Your goal
For each line of the material, check for the string "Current"; then state how many lines had it, giving only the number.

Task material
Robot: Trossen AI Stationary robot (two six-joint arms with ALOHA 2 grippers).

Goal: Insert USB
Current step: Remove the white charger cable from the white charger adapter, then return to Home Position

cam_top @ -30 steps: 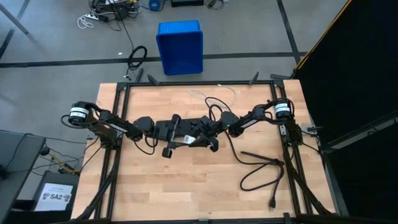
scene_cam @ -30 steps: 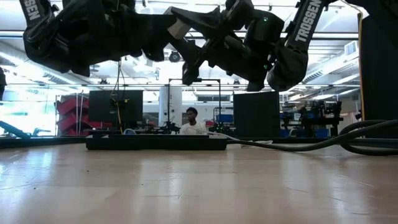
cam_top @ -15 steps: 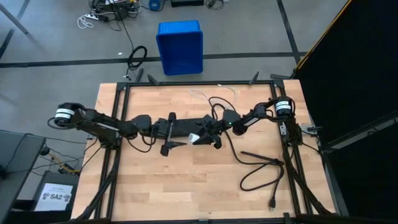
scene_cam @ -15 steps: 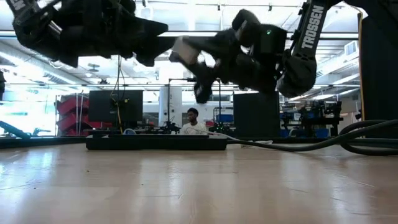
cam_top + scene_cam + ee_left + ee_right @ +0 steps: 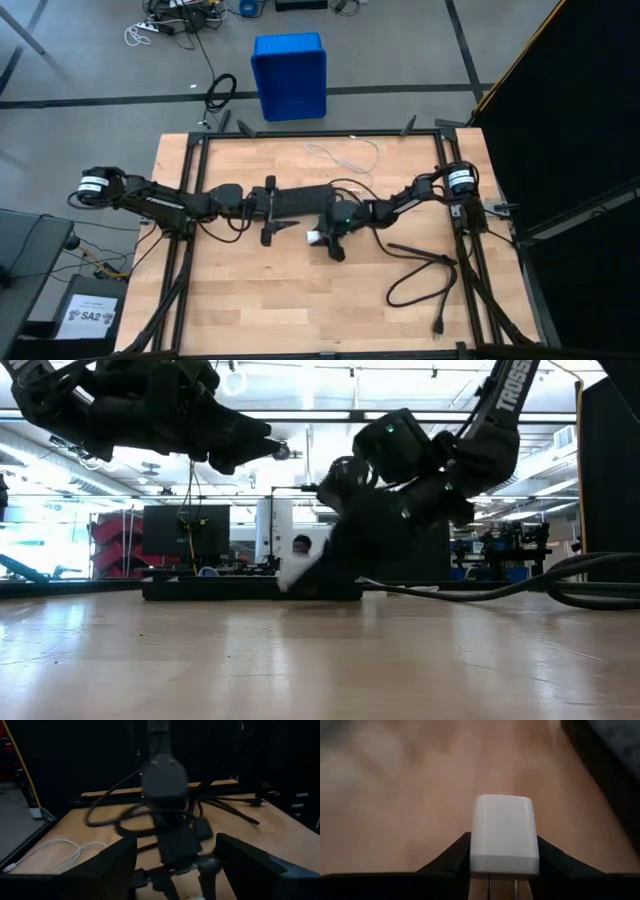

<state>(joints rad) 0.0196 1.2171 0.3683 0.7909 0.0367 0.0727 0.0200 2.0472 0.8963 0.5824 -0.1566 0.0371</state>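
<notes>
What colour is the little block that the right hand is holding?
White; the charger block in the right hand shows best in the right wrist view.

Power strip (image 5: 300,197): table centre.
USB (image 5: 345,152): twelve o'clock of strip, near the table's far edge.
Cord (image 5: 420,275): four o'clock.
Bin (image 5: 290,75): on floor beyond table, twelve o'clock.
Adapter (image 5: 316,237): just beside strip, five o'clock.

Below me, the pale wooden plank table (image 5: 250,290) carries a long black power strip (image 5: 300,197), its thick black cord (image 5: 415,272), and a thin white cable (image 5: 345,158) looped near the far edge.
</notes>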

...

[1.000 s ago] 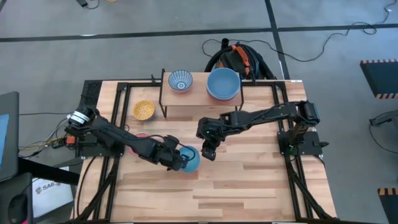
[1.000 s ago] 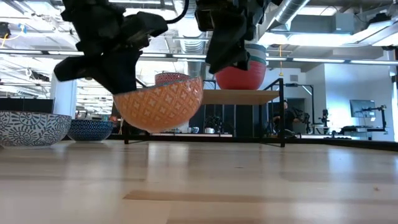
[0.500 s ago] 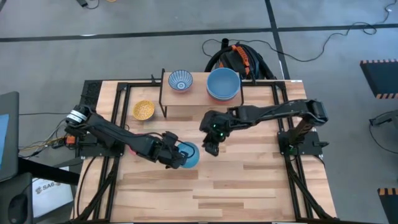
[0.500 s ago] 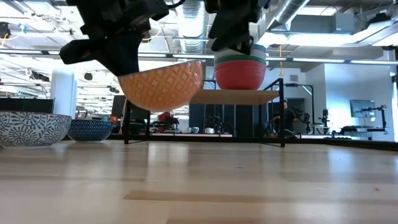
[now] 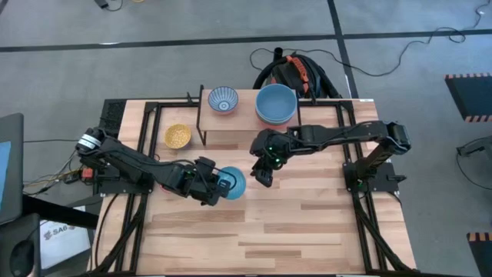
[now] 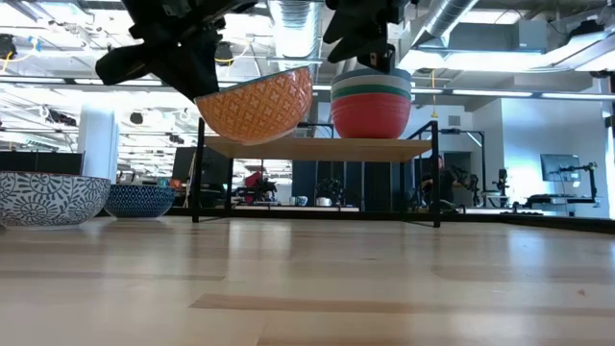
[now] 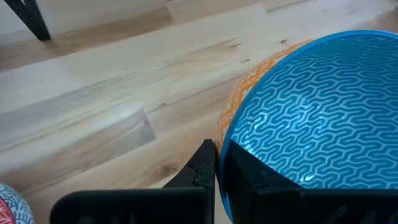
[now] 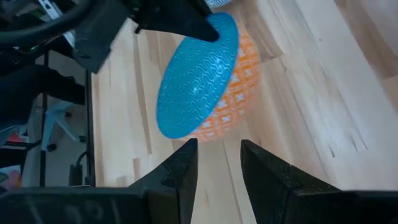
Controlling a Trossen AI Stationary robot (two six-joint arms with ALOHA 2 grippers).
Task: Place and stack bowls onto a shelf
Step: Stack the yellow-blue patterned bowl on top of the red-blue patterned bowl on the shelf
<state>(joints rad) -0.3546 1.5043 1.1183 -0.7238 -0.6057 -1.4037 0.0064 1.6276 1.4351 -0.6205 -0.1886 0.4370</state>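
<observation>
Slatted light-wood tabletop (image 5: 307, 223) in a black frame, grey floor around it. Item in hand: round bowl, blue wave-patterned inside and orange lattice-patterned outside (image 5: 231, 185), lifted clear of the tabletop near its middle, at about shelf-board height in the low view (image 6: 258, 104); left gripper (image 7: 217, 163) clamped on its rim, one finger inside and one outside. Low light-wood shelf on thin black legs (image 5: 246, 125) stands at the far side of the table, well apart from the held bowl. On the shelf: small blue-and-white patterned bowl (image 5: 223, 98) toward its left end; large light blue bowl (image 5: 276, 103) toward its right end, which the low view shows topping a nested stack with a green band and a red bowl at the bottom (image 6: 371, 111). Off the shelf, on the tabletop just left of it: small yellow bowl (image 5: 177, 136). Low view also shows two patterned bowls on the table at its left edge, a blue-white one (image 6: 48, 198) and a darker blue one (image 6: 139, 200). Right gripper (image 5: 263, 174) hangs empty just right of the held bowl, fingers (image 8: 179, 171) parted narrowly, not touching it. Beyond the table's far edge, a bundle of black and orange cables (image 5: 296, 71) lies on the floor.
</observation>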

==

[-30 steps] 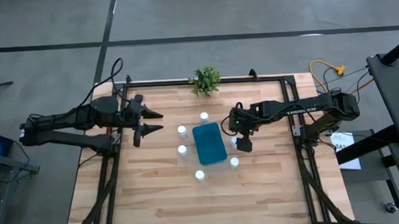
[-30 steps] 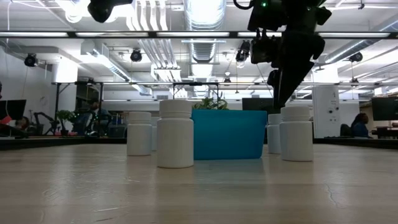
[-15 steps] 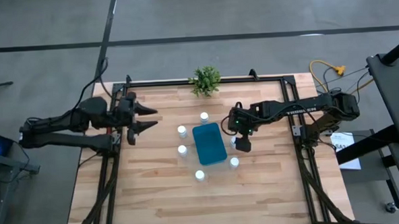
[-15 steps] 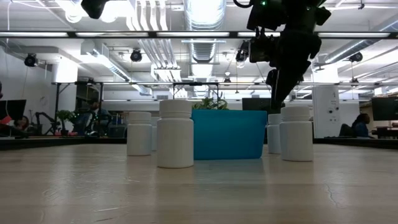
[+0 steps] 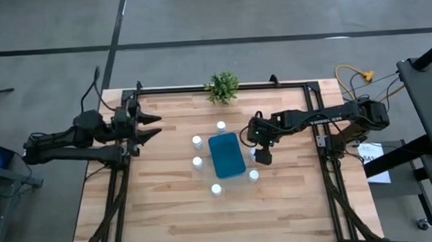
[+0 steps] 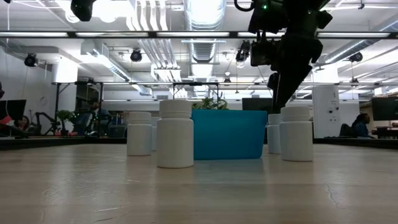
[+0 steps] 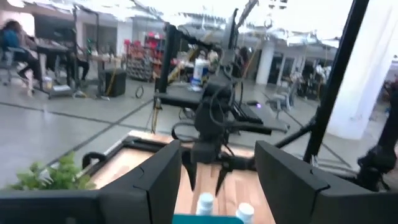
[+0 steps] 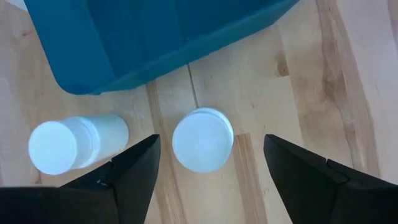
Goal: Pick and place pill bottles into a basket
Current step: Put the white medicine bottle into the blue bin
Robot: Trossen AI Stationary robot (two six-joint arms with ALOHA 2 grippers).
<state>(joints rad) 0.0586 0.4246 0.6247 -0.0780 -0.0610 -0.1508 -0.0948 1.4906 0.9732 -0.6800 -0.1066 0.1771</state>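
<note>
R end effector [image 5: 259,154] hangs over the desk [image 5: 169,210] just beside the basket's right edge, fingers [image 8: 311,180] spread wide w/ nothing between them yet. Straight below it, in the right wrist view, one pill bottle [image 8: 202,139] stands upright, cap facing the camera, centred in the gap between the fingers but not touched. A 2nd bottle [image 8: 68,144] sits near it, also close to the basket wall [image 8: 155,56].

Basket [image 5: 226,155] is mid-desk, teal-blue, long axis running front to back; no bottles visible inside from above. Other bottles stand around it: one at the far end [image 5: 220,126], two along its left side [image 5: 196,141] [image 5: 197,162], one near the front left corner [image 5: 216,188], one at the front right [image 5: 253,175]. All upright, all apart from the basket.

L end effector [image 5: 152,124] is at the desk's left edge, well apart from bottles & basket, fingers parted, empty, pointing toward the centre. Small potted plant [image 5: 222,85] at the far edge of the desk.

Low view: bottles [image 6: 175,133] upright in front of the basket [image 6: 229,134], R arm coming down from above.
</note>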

Answer to the exercise
2